[Saved entries]
:::
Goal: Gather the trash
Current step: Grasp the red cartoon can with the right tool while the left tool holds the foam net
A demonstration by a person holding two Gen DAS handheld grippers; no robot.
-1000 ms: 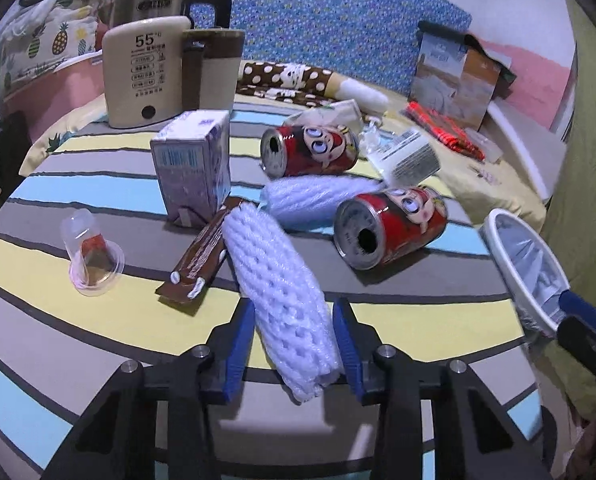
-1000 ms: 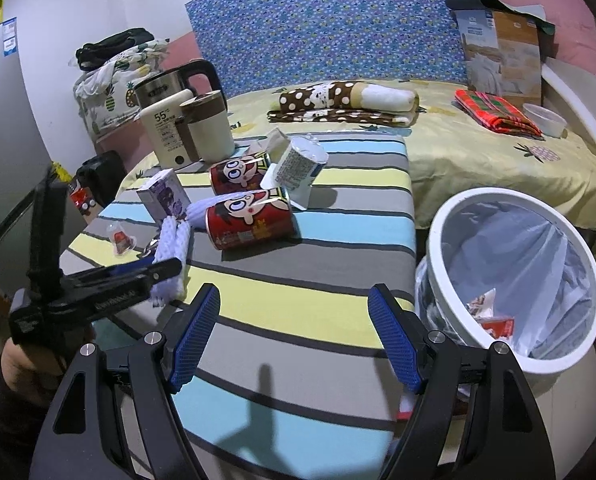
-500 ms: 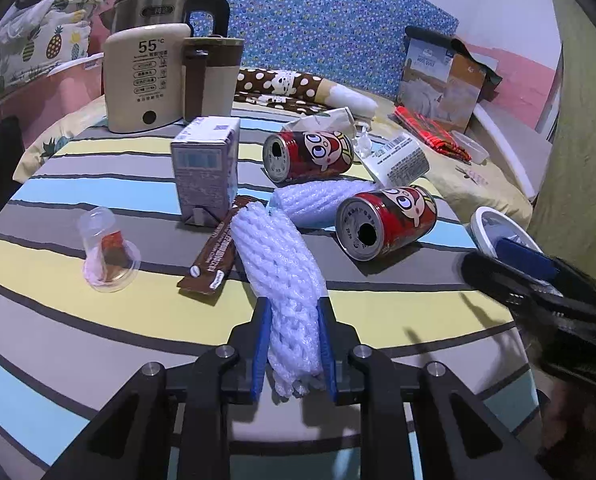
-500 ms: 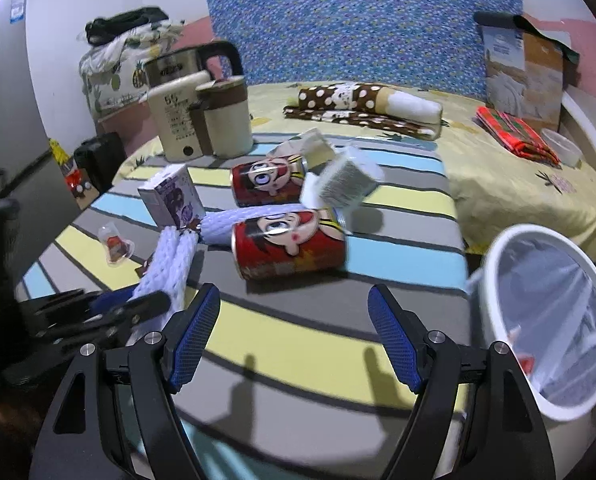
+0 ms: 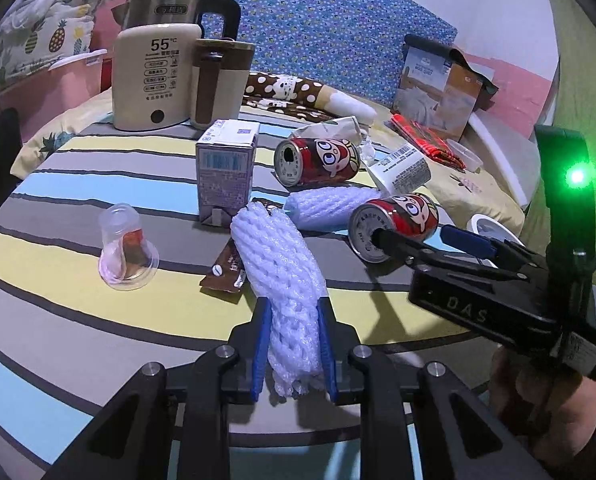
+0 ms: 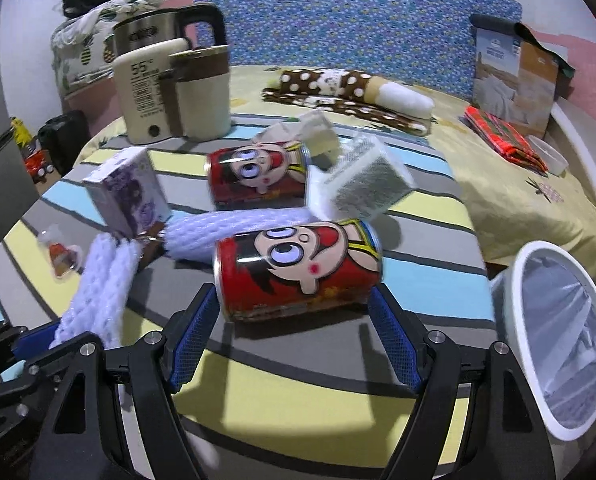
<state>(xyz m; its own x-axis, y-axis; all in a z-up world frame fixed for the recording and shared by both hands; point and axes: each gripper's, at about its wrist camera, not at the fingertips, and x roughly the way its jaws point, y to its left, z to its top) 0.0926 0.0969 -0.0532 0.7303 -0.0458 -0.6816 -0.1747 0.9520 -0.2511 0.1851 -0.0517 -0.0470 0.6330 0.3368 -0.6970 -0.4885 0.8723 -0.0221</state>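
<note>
My left gripper (image 5: 293, 350) is shut on the near end of a white foam net sleeve (image 5: 277, 264) lying on the striped table; the sleeve also shows in the right wrist view (image 6: 101, 284). My right gripper (image 6: 295, 342) is open, its blue pads on either side of a red cartoon can (image 6: 298, 266) lying on its side, not squeezing it. The same can (image 5: 394, 226) shows in the left wrist view with the right gripper (image 5: 438, 240) at it. The white trash bin (image 6: 558, 336) with a plastic liner stands at the table's right edge.
On the striped table (image 5: 57, 320) lie a second red can (image 5: 318, 162), a second foam sleeve (image 5: 332, 206), a purple carton (image 5: 225, 172), a brown wrapper (image 5: 227, 270), a clear jelly cup (image 5: 125, 246) and a white cup (image 5: 402, 170). A kettle (image 5: 157, 80) stands at the back.
My left gripper has closed on the foam sleeve. My right gripper has moved forward and left from beside the bin until its open fingers flank the near red can.
</note>
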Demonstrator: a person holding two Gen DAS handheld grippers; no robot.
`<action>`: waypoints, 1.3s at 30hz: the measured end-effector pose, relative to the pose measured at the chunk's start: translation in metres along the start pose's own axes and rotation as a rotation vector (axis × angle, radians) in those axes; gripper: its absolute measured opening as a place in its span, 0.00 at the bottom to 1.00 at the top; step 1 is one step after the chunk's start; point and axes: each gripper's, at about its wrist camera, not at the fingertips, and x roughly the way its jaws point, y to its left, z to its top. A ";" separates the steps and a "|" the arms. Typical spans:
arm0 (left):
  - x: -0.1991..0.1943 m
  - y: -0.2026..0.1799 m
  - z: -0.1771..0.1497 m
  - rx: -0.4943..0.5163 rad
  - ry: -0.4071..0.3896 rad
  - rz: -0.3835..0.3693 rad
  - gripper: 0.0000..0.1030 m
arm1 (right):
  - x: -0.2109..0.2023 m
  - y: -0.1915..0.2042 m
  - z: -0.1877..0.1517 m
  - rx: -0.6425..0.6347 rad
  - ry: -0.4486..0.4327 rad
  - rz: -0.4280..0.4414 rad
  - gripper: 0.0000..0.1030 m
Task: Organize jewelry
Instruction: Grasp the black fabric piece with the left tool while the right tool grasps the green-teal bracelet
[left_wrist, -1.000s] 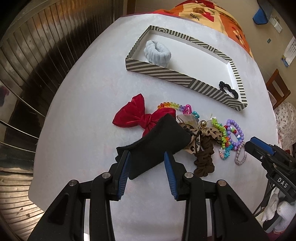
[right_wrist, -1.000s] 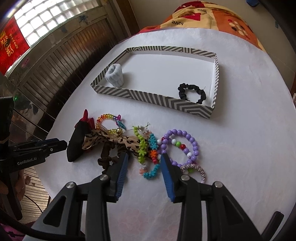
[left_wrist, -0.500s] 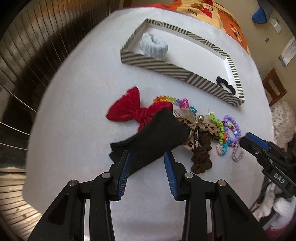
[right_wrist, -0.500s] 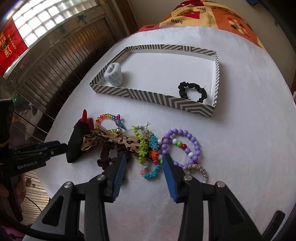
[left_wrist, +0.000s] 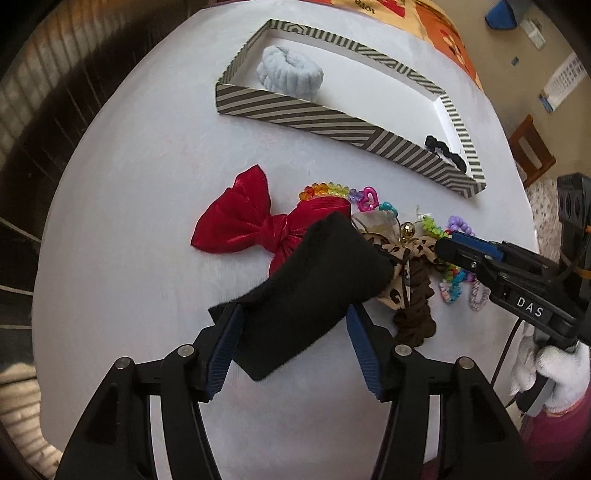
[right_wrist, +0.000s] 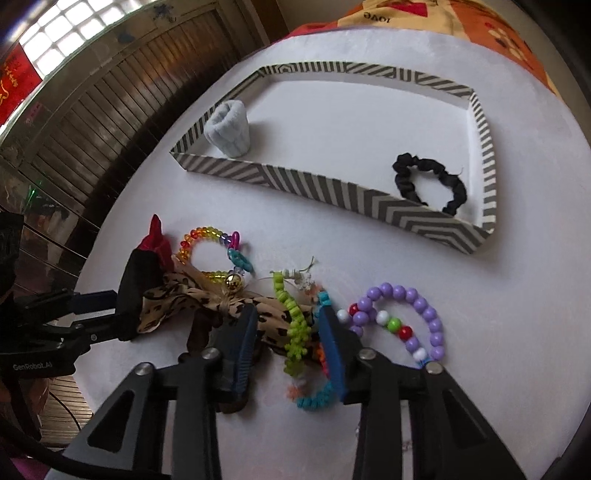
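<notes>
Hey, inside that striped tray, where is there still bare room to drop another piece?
The middle of the striped tray is bare, between the pale blue wristband at its left end and the black scrunchie in the right corner. The pile in front is crowded.

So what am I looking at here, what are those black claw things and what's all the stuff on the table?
Those claws are two handheld grippers a person carries, each with a camera looking along its fingers. In the left camera's picture, the left gripper is open around a black fabric pouch beside a red satin bow. In the right camera's picture, the right gripper straddles a green beaded bracelet, not visibly clamped. A purple beaded bracelet lies nearby. On the white table sits a striped tray holding a black scrunchie and a pale blue fluffy band.
</notes>
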 end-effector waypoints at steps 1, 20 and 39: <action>0.002 -0.001 0.001 0.011 0.003 0.003 0.38 | 0.001 0.000 0.000 0.002 0.003 0.003 0.27; -0.033 -0.004 -0.005 0.023 -0.012 -0.135 0.00 | -0.068 -0.007 -0.007 0.062 -0.142 0.125 0.14; -0.066 -0.019 -0.002 0.020 -0.066 -0.132 0.00 | -0.139 -0.002 0.002 0.039 -0.296 0.136 0.14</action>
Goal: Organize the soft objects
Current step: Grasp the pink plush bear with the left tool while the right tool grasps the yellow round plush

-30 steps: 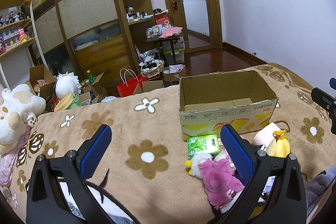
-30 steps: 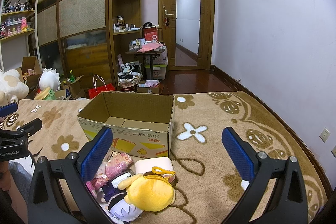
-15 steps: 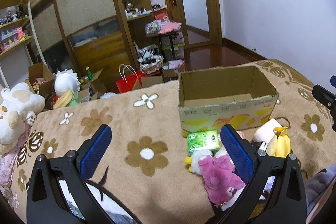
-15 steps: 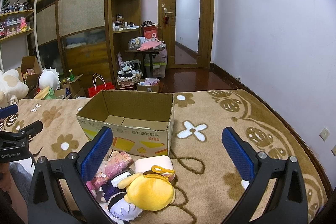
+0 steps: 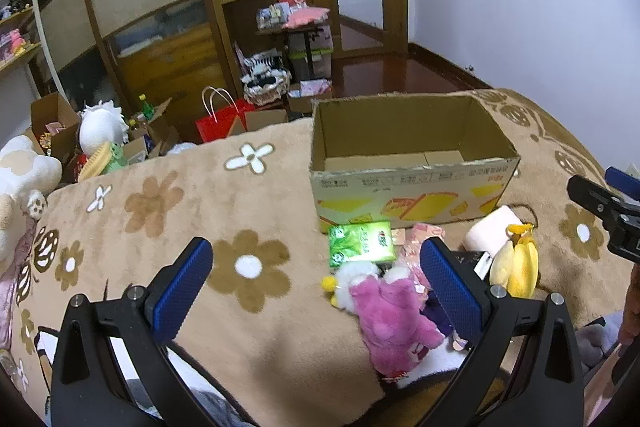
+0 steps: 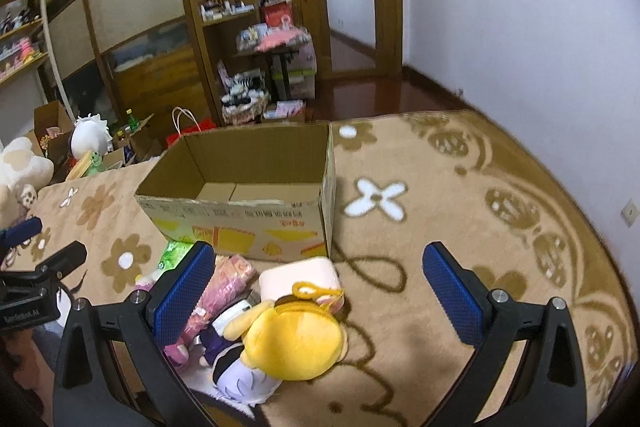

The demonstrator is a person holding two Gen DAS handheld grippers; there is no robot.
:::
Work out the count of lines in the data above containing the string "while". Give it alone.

§ **Exercise answer**: 3